In the entries below, find the line with "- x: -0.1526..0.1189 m" and the line with "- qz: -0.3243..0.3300". Reproduce those two lines and every line between them exactly, and nothing more.

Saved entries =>
"""

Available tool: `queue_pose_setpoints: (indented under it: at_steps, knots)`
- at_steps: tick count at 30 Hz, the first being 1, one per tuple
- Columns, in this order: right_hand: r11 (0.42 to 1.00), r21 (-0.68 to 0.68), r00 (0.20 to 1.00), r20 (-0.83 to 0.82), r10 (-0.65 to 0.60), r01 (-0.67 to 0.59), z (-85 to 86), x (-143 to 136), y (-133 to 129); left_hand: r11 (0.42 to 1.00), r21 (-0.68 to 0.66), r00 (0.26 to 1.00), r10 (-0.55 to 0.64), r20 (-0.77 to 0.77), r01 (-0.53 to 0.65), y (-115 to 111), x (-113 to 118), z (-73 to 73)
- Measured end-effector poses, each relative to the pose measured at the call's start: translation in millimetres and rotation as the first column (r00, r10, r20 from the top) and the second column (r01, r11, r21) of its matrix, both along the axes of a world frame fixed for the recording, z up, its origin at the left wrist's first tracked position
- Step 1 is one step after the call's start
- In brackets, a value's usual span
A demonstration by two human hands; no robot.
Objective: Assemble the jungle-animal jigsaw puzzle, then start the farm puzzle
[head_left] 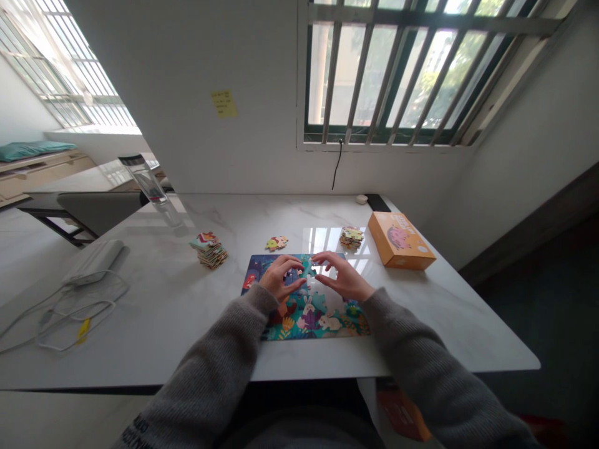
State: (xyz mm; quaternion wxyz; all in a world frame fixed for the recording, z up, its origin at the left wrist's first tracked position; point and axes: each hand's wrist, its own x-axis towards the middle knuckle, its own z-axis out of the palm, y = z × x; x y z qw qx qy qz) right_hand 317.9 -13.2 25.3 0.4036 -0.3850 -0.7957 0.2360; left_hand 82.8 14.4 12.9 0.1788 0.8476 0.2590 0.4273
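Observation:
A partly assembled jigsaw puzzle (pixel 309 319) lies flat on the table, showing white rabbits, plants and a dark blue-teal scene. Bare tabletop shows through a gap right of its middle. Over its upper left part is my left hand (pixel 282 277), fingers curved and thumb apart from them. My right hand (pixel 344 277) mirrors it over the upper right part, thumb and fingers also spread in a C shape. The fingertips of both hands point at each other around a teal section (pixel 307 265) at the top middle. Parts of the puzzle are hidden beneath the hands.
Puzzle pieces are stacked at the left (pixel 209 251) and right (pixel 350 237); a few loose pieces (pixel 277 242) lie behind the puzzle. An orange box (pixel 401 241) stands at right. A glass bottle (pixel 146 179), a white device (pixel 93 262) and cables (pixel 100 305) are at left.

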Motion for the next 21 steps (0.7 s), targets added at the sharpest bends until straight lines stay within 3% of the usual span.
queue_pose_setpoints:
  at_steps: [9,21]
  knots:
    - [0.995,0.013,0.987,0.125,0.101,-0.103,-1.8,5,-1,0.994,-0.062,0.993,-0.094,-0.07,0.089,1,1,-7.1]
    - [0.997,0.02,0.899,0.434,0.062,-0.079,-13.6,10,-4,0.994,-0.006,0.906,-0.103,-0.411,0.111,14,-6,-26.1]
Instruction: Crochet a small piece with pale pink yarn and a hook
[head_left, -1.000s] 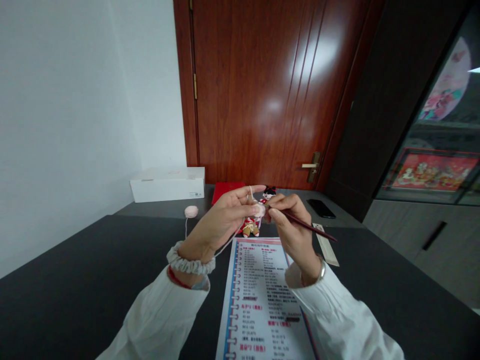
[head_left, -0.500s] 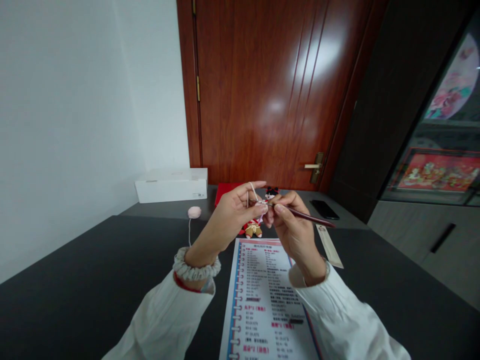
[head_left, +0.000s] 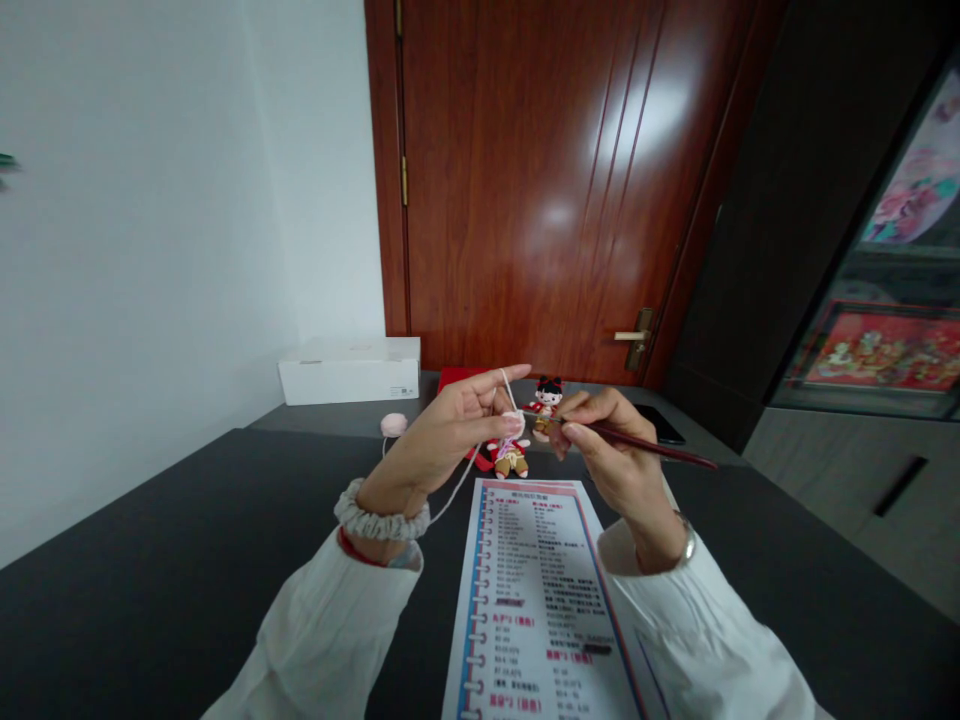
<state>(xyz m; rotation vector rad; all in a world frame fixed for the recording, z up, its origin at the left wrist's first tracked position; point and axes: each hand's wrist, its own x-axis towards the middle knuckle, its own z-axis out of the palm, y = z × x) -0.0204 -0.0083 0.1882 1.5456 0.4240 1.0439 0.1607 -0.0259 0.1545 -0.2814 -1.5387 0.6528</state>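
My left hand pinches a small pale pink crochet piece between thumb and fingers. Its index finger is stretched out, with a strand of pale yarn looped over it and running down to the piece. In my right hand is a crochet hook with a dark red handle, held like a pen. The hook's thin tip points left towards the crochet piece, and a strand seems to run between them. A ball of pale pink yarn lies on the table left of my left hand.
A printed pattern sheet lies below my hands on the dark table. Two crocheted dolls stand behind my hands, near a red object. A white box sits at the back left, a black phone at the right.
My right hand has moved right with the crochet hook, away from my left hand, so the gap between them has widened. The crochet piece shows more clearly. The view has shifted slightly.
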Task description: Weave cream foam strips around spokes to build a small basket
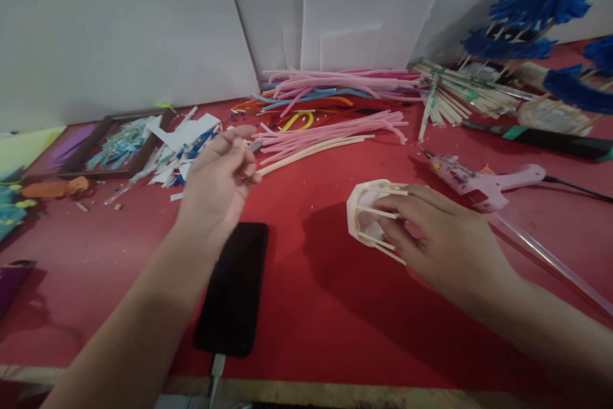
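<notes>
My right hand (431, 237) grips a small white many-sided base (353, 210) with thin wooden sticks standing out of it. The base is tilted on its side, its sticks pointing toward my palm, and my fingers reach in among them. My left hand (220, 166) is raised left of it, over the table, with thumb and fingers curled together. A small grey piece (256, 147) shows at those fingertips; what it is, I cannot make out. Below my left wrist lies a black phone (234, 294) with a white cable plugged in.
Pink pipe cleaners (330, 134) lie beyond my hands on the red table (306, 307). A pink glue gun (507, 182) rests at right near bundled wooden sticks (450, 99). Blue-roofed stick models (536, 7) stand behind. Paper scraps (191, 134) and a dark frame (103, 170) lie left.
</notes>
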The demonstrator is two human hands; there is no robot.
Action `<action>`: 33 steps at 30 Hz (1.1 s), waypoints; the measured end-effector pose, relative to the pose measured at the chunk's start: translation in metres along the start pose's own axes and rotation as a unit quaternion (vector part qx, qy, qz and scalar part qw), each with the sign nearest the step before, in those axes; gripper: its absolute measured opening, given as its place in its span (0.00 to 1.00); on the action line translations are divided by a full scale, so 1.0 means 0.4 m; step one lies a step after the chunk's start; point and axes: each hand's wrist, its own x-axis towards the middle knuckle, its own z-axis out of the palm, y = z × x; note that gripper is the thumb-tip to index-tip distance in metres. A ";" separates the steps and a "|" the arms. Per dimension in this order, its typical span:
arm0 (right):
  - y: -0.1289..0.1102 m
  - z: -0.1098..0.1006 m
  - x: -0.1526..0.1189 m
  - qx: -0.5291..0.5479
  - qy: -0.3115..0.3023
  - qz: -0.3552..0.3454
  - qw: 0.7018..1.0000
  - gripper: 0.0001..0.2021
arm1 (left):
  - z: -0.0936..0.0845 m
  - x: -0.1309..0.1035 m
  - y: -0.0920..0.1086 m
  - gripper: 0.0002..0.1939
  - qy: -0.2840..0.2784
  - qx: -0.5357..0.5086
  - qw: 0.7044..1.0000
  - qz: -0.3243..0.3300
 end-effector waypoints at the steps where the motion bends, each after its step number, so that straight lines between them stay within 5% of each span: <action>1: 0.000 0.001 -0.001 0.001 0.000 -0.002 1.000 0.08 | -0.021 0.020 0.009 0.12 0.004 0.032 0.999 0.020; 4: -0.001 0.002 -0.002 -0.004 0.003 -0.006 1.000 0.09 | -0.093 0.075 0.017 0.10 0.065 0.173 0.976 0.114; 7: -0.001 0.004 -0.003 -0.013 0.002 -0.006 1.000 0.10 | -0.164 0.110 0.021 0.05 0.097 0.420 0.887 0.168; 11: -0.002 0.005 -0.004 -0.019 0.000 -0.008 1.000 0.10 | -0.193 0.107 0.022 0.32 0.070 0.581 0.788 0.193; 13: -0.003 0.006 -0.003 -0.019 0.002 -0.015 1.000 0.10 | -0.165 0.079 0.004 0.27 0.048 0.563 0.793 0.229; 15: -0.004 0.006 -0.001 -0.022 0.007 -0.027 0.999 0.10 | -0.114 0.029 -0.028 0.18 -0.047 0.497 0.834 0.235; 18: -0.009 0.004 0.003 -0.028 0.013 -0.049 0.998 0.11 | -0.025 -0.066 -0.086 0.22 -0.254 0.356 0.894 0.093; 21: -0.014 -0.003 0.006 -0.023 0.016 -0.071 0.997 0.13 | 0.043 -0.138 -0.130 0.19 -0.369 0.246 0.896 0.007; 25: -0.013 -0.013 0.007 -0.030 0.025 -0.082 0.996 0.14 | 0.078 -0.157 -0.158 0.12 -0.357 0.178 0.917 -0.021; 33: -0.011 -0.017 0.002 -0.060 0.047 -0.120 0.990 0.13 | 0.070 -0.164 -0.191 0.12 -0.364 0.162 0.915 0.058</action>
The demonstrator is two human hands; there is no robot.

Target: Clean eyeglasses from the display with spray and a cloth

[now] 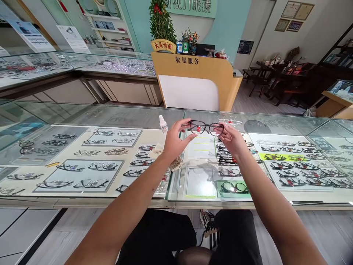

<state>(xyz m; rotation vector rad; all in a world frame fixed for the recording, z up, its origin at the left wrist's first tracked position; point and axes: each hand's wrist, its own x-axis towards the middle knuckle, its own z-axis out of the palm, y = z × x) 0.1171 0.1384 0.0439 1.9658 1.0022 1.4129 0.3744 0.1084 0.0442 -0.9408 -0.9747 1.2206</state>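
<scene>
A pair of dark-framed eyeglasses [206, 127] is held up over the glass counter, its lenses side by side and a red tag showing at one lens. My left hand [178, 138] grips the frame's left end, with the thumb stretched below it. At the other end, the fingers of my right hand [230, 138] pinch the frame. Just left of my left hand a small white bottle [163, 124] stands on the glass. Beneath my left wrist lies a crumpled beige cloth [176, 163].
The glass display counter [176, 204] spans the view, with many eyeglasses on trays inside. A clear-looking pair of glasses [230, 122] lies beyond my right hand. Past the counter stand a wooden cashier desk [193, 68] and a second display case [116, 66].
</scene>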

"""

Answer for this exercise =>
  - x: -0.1526..0.1189 m
  - qx: -0.5291..0.5479
  - qy: -0.3115..0.3023
  - qz: -0.3552..0.3454
  - qw: 0.7018..1.0000
  - gripper: 0.0001..0.2021
arm1 (left):
  - z: -0.0936..0.0845 m
  - x: -0.1309..0.1035 m
  - y: -0.0920..0.1086 m
  - gripper: 0.0002..0.1939
  - qy: -0.2840..0.2784
  - qx: -0.5357..0.5086
  - qw: 0.7044..1.0000
  - qz: -0.3243..0.3300

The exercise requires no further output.